From left: Julia Nicolaou Burns, MPH, Administrator, Selikoff Centers for Occupational Health; Michael A. Crane, MD, MPH; Monsignor Kevin Sullivan, PhD, Executive Director, Catholic Charities of the Archdiocese of New York; and Beatriz Diaz Taveras, Executive Director, Catholic Charities Community Services.

A newly awarded $1.3 million grant from Catholic Charities is helping the Mount Sinai Health System address the unmet medical needs of 9/11 first responders who may be uninsured or facing extreme financial hardship. Many of these workers, who assisted in the cleanup efforts at Ground Zero during the World Trade Center disaster, wore little or no protective gear and received minimal supervision while directly handling materials that contained asbestos and other toxins.

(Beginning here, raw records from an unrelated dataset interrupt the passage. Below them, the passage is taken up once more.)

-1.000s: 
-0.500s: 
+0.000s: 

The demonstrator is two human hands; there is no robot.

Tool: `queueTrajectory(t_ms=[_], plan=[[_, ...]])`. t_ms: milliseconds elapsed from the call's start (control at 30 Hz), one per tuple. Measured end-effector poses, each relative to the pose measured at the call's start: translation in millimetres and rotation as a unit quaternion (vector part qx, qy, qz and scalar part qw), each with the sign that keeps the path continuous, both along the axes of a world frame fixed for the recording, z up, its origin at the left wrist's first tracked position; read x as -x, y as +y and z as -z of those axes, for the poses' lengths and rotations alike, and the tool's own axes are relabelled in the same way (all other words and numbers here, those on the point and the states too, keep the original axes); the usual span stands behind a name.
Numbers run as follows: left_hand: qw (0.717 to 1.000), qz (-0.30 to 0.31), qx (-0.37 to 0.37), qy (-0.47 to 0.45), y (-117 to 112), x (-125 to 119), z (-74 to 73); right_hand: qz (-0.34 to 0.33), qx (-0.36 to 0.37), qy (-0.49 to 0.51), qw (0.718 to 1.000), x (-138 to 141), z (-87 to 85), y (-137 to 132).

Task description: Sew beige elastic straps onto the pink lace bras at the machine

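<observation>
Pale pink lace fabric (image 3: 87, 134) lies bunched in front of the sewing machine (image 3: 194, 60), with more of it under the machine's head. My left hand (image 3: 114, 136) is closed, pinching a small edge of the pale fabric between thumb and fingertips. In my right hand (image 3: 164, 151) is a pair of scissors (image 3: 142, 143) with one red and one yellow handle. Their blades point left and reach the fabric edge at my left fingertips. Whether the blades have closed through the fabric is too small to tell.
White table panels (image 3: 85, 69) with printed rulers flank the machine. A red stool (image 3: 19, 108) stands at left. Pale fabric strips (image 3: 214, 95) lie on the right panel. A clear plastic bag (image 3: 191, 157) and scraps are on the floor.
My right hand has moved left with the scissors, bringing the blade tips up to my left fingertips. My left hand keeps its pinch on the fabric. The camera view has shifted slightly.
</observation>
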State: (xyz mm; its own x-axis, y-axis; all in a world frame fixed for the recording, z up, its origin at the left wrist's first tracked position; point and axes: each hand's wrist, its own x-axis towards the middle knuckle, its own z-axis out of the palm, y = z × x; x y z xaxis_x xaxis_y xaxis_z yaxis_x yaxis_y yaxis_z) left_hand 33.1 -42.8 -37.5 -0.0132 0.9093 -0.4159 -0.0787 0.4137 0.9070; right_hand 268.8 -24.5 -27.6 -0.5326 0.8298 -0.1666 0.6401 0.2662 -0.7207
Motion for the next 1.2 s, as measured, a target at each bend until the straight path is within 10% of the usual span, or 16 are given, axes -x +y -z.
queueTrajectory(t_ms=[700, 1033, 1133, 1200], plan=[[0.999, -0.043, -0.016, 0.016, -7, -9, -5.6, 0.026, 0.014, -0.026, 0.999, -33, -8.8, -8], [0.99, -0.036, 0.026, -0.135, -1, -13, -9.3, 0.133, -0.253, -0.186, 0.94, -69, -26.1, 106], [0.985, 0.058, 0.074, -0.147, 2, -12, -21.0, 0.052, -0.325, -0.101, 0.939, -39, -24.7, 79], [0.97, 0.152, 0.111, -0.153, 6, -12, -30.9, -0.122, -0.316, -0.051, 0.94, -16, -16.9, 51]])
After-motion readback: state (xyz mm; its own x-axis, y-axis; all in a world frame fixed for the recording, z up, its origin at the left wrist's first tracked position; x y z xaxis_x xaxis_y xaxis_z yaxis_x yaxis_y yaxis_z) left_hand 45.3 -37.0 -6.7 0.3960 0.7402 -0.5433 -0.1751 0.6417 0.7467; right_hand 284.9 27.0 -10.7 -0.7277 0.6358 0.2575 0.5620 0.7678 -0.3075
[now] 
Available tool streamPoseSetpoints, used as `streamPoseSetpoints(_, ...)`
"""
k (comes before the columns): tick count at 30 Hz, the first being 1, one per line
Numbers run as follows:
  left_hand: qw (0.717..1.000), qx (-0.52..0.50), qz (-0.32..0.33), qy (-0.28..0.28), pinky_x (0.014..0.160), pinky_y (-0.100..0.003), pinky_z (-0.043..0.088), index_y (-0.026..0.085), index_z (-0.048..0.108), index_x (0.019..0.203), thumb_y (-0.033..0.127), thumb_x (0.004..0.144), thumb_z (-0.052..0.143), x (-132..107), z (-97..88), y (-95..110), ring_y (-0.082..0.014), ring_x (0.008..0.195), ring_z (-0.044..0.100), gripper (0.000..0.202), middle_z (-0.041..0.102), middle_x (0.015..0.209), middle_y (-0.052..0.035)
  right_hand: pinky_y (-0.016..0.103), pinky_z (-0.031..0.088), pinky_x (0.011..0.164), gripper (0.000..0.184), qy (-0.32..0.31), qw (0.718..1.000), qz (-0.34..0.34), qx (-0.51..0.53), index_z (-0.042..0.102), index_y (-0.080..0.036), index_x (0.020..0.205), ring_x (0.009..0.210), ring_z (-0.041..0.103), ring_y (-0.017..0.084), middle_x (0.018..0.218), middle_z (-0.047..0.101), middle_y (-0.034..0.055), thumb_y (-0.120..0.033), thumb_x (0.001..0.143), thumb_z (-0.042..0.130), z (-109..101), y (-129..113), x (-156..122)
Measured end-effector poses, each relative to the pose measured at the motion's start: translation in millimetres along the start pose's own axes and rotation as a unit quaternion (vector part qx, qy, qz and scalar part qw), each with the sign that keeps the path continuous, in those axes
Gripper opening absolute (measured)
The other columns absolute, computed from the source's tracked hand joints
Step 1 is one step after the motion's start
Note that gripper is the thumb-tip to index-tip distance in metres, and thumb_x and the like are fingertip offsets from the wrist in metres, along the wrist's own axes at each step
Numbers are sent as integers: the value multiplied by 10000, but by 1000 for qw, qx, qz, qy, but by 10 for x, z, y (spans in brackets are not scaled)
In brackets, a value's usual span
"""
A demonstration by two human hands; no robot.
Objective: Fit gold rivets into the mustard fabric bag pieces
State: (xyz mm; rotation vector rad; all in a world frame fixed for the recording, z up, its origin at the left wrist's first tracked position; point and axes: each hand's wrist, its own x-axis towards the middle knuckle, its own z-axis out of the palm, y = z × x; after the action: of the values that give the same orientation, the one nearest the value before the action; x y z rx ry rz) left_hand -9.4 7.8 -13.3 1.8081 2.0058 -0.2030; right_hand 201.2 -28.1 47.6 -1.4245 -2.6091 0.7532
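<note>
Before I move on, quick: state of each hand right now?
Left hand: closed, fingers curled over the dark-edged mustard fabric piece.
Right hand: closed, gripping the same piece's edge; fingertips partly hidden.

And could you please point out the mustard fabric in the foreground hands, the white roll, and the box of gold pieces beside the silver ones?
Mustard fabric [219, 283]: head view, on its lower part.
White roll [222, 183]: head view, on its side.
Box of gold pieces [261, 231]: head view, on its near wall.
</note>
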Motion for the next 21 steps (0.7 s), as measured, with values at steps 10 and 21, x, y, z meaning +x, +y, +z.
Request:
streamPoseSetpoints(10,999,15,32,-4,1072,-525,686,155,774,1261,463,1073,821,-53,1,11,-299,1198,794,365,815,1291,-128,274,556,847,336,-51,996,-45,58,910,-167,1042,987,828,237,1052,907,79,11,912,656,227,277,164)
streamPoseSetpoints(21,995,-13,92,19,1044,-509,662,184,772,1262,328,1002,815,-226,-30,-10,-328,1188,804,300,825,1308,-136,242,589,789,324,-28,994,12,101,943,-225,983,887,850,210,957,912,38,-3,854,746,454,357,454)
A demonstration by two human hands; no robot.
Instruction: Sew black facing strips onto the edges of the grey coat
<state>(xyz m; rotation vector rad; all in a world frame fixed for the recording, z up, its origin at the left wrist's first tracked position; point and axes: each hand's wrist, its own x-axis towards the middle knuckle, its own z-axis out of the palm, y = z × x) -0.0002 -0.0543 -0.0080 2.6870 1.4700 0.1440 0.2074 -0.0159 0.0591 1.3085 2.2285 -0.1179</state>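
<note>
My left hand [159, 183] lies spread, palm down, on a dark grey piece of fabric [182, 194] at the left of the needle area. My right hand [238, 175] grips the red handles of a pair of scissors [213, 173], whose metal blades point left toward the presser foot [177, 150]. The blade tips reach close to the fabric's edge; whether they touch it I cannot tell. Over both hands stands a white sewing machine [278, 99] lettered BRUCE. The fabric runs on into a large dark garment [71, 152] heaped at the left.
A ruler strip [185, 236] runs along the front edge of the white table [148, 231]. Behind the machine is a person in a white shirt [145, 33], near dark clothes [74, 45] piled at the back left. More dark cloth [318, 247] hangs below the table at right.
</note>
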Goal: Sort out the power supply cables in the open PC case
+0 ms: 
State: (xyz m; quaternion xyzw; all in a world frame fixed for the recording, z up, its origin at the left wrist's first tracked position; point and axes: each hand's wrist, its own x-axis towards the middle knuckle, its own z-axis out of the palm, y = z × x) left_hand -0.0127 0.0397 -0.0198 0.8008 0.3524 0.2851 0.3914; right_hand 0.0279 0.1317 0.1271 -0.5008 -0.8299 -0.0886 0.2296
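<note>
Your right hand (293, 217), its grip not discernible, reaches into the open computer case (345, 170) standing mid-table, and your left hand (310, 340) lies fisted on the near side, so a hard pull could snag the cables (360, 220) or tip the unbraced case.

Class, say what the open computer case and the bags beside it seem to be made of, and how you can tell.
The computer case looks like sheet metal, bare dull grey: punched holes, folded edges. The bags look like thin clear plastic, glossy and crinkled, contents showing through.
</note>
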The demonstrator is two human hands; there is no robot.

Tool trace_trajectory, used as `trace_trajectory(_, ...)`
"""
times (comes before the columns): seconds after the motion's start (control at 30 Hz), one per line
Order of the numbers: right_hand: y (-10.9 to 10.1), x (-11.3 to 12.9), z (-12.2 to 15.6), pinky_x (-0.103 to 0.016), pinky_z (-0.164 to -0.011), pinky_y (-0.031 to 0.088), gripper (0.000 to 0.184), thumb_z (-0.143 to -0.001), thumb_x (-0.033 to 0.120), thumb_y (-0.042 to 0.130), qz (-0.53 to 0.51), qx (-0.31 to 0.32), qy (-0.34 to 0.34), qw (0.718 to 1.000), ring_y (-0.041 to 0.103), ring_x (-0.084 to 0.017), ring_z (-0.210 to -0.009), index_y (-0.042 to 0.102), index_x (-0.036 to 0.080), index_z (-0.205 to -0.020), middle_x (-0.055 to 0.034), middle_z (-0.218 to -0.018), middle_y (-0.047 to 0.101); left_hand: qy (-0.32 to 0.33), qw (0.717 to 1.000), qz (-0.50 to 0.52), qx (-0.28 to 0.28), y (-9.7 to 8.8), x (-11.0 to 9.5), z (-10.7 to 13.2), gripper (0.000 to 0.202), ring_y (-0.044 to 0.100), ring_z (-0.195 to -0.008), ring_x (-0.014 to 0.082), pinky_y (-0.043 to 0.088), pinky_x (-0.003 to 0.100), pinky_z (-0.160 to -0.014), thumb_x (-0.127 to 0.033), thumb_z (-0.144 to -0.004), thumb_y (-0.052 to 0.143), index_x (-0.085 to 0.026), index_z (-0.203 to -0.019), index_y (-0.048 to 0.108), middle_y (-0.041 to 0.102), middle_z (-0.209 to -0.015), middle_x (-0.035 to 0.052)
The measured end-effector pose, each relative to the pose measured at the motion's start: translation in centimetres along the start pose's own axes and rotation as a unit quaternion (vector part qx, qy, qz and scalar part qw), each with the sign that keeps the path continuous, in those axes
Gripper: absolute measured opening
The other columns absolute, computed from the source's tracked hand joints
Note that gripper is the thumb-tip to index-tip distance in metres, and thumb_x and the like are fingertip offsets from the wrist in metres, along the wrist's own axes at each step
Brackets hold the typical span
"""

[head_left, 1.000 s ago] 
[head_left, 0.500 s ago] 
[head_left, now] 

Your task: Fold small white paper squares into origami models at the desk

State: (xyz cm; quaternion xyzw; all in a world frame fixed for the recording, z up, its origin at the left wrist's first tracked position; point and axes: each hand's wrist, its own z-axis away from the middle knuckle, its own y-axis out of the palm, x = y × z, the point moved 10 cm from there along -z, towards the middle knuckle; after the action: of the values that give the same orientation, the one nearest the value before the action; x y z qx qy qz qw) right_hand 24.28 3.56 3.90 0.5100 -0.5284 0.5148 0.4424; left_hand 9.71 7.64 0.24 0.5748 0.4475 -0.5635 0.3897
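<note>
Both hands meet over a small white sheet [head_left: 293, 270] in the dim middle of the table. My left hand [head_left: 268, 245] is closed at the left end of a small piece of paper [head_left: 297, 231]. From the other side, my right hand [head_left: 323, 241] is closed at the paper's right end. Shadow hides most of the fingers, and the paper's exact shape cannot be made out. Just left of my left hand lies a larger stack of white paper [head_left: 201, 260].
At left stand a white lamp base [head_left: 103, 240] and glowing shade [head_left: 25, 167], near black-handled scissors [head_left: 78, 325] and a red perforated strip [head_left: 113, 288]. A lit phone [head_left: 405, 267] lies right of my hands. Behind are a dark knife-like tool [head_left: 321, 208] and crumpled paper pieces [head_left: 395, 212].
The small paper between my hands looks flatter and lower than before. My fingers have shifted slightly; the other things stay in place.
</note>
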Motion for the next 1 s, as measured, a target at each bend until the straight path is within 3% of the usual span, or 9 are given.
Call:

The Catholic Charities grant will help these men and women pay for counseling, transportation to and from medical appointments, and other uncovered health-related expenses.

“Many responders today are unable to work in environments that further expose them to chemicals, dusts, or toxins, or heavy physical labor,” limitations that make it difficult to find or maintain employment, says Michael A. Crane, MD, MPH, Director of the World Trade Center Health Program Clinical Center of Excellence (CCE) at the Icahn School of Medicine at Mount Sinai, and Medical Director of the Selikoff Centers for Occupational Health. He says the situation at Ground Zero became so toxic that “airborne concentrations of dust overwhelmed the upper airways of the responders, and particles that might otherwise have been filtered out directly entered the workers’ tracheae, bronchi, and lungs.”

Says Philip J. Landrigan, MD, MSc, Dean for Global Health and Professor of Environmental Medicine, Public Health, and Pediatrics at the Icahn School of Medicine at Mount Sinai: “We are delighted that with the support of this grant from Catholic Charities we will be able to provide these workers with the care they so richly deserve and earned through their selfless sacrifice.”

Recently, the U.S. Centers for Disease Control and Prevention and the National Institute for Occupational Safety and Health renewed two contracts at the Icahn School of Medicine that will continue to fund the World Trade Center (WTC) Health Program CCE and the WTC General Responder Data Center for another five years.